The new Niterider light is a monster... both in weight and brightness. I think I need to go to Waterdawgggggggggg tonight.

Each square is an LED so there are a total of 8 in this light.


Ahh, my eyes!!

fc


----------



## Big Daddio (Feb 20, 2004)

*Careful...*

You might burn holes into trees with that light


----------



## JustJeff (Oct 11, 2006)

I just got me a magicshine in the mail yesterday...

You can borrow it any time (and I'm not far from you) - just let me know.

That niterider looks like they took 2 magicshine and put them into one housing - must be crazy bright!


----------



## Dirt_Diggler (Jun 7, 2006)

francois said:


> Here's my work in progress btw.
> https://picasaweb.google.com/fcebedo/10232009Lights?authkey=Gv1sRgCI6N783hteaEfg#
> 
> Ahh, my eyes!!
> ...


Is that ASTROTURF in your yard FC or have you not taught Miguel how to set the height adjustment on the mower?


----------



## Francis Cebedo (Aug 1, 1996)

let's go daddio and all ye vampires. Nite ride tomorrow.
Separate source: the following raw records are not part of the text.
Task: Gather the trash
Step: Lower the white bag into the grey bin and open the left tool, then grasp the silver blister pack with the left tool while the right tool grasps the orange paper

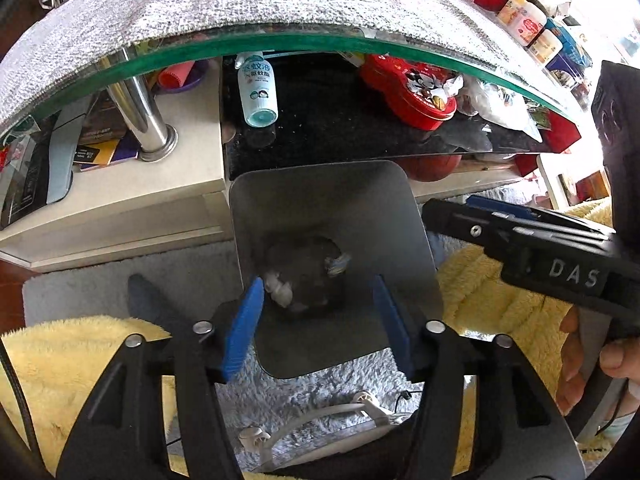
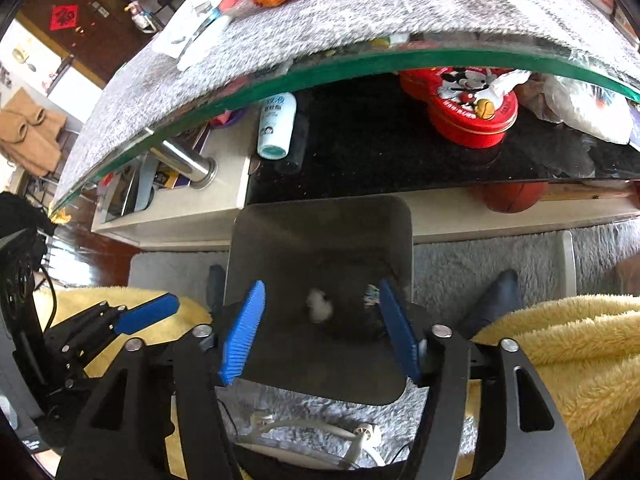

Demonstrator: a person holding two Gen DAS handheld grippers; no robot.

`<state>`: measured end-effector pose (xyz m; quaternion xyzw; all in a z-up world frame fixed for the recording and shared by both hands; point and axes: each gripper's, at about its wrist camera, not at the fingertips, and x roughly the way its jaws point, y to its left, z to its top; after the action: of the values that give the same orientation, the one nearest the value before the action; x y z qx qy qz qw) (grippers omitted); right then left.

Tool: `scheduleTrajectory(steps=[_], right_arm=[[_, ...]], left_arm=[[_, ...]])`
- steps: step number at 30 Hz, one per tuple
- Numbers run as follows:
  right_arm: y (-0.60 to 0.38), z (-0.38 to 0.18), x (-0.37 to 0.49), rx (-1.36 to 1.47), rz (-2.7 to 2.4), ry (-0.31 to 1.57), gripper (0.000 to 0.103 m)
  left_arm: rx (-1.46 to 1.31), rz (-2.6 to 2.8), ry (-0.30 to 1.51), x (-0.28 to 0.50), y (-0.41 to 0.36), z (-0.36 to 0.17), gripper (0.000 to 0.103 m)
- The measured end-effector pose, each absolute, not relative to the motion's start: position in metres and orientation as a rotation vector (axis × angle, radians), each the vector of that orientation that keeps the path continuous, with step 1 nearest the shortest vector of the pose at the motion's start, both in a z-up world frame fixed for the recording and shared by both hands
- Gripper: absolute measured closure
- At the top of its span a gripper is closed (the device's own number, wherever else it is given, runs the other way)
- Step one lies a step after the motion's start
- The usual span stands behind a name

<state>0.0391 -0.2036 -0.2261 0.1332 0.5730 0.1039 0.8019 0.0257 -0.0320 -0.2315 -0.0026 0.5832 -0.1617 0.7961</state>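
Trash (image 1: 280,288) lies inside the grey bin (image 1: 276,200) below the glass surface edge (image 1: 304,42); left tool (image 1: 316,328) and right tool (image 2: 320,328) hover released above it.

Glass-topped counter (image 1: 280,42) with a grey woven mat (image 1: 200,4) on top, fluffy grey rug (image 2: 480,256) below, dark reddish wood floor (image 2: 100,240), bright daylight.
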Motion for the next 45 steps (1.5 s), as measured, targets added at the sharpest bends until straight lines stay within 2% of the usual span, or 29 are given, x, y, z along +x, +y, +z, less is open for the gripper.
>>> scheduleTrajectory(steps=[3,5,8,12,20,31,37,40,45], right_arm=[[-0.21,-0.22,0.041,0.276,0.189,1.207,0.019],[-0.214,-0.213,0.043,0.256,0.162,1.186,0.014],[-0.218,-0.204,0.048,0.229,0.141,1.166,0.011],[-0.222,-0.183,0.057,0.192,0.118,1.118,0.008],[-0.229,-0.145,0.088,0.173,0.103,1.029,0.008],[-0.224,-0.134,0.136,0.167,0.113,1.006,0.008],[-0.233,-0.131,0.16,0.179,0.099,0.993,0.012],[-0.236,-0.133,0.175,0.192,0.118,1.003,0.02],[-0.233,-0.139,0.19,0.209,0.144,1.009,0.044]], left_arm=[[0.007,-0.333,1.241,0.027,-0.03,-0.227,0.034],[0.015,-0.324,1.228,0.028,-0.028,-0.221,0.03],[0.012,-0.314,1.203,0.032,-0.025,-0.21,0.022],[-0.005,-0.308,1.165,0.04,-0.02,-0.19,0.017],[-0.016,-0.302,1.099,0.067,-0.017,-0.157,0.016],[-0.027,-0.296,1.021,0.126,-0.019,-0.132,0.016],[-0.011,-0.309,1.009,0.159,-0.032,-0.13,0.025],[-0.003,-0.316,1.013,0.172,-0.037,-0.131,0.03],[0.002,-0.323,1.023,0.187,-0.044,-0.136,0.035]])
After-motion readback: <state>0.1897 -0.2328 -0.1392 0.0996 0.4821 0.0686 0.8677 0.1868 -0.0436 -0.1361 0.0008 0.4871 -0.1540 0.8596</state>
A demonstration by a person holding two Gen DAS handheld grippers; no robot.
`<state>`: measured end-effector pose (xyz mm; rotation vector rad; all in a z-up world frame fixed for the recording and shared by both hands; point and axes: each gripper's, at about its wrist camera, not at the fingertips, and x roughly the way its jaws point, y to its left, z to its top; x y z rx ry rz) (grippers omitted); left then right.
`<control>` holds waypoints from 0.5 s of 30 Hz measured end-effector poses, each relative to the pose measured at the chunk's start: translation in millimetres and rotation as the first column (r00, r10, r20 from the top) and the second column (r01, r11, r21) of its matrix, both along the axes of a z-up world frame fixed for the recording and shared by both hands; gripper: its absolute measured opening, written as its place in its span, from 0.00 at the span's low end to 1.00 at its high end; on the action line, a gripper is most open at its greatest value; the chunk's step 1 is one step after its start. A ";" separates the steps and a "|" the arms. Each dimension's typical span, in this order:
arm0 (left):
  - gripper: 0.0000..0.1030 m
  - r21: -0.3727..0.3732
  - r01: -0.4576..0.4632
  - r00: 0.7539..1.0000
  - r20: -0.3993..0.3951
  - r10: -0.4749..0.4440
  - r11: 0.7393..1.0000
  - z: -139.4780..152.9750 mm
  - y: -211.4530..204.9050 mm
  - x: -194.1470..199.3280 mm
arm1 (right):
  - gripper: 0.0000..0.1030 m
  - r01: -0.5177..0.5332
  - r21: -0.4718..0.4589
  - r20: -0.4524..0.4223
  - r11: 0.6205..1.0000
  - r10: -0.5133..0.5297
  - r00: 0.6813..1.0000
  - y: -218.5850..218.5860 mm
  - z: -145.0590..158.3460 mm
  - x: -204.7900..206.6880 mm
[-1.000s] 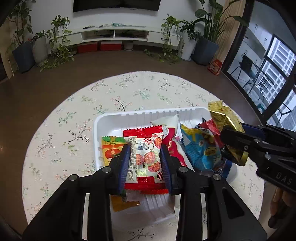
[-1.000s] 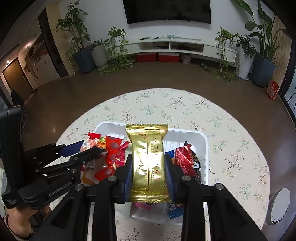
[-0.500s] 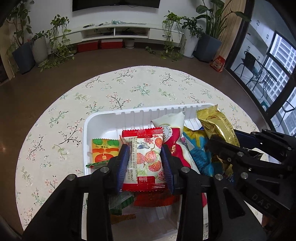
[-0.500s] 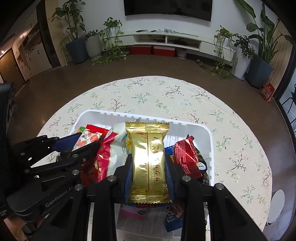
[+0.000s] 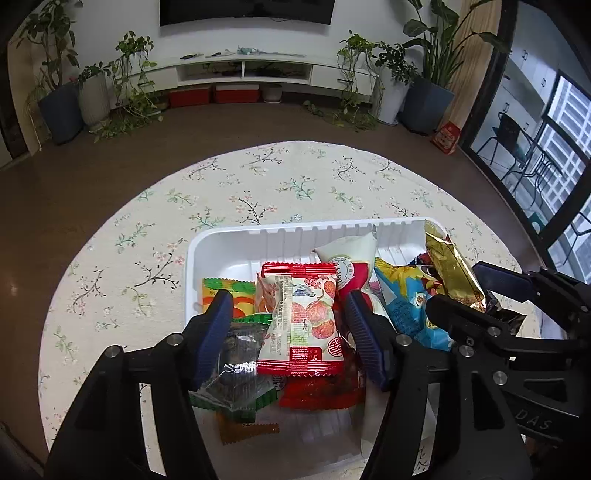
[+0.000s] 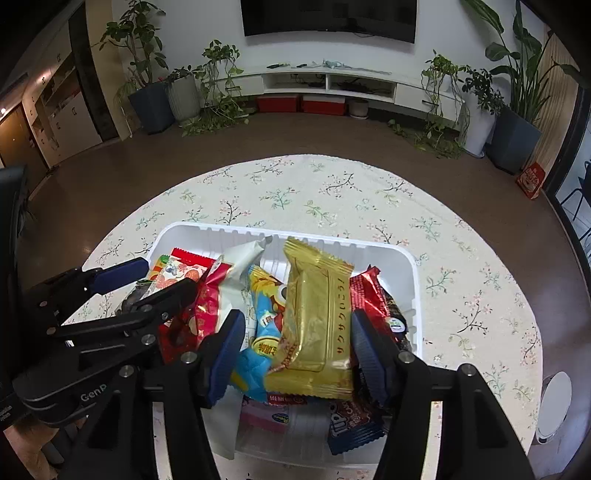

I have enough lights for everyone. 

fc


----------



## Francis Cebedo (Aug 1, 1996)

Dirt_Diggler said:


> Is that ASTROTURF in your yard FC or have you not taught Miguel how to set the height adjustment on the mower?


Isn't that lawn coool? I love fall since grass just grows. You know that expression 'like watching grass grow?' Well I've been watching it and it's slow. I have to keep the lawn good since this is part of rc track.






Diggler, night ride tomorrow starting from your house at Bear Creek. errrrr....


----------



## K-max (Feb 20, 2004)

name the time and place, homeboy, and I am in.


----------



## zen bicycle (Mar 23, 2007)

Hijack

You have an email fc

Thanks


----------



## Fast Eddy (Dec 30, 2003)

francois said:


>


Wow!

I don't have a Magicshine, but I've got a Magicjack. I could give you a call and you could review it. It only seems to work about 50% of the time I need to use it.


----------



## Francis Cebedo (Aug 1, 1996)

I'm getting JustJeff's light asap so thank you everyone. Magicshine or Geoman is sending me one too later. So thanks to all who've volunteered to help.

fc


----------



## Swell Guy (Jan 20, 2005)

JustJeff said:


> I just got me a magicshine in the mail yesterday...
> 
> You can borrow it any time (and I'm not far from you) - just let me know.
> 
> That niterider looks like they took 2 magicshine and put them into one housing - must be crazy bright!


Me too two. I just got 2 complete setups in the mail, I'm game for a ride (but I'm slow). I'm near you Francis, PM me if interested.

Hoping to do a night ride soon...


----------



## EBrider (Aug 3, 2004)

So where's the ride?

Probably too far south for me on a weeknight, but I can dream.


----------



## Francis Cebedo (Aug 1, 1996)

I just wanted to mention:

Do not night ride in any Midpen trail this week or next.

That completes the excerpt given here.